#### What is being asked:
Leave the images aside and copy out the whole listing, exact to the word.

#### Source data:
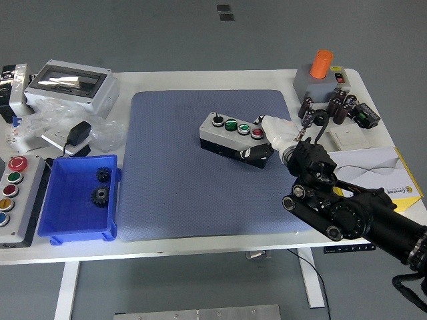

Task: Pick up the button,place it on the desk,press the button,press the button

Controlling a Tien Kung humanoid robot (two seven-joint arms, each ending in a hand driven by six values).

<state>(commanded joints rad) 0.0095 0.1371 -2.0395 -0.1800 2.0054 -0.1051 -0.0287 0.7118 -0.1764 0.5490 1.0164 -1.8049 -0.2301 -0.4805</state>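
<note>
Right hand (272, 135) clamped on the right end of the button box (235, 139), over the blue mat (173, 187); fingertips mostly hidden behind box.

- You see two button boxes: one four-button box (237, 137) on the blue mat (173, 180), one larger box (12, 193) at the table's left edge.
- You count two black gears (100, 185) in one blue bin (80, 230).
- One robot hand (277, 130) shows.
- One orange-topped grey unit (320, 77) stands far right.
- One clear-lidded enclosure (70, 83) sits far left.
</note>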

#### Task response:
Task: Pick up the button,place it on the desk,press the button,press the button

Controlling a Tien Kung humanoid robot (two seven-joint arms, each ending in a hand driven by six values).

<state>(commanded joints rad) 0.0095 0.1371 -2.0395 -0.1800 2.0054 -0.1051 -0.0287 0.7118 -0.1764 0.5490 1.0164 -1.8049 -0.2301 -0.4805</state>
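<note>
Right hand (272, 135) clamped on the right end of the button box (235, 139), over the blue mat (173, 187); fingertips mostly hidden behind box.

- You see two button boxes: one four-button box (237, 137) on the blue mat (173, 180), one larger box (12, 193) at the table's left edge.
- You count two black gears (100, 185) in one blue bin (80, 230).
- One robot hand (277, 130) shows.
- One orange-topped grey unit (320, 77) stands far right.
- One clear-lidded enclosure (70, 83) sits far left.
</note>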

The answer has been written out in full.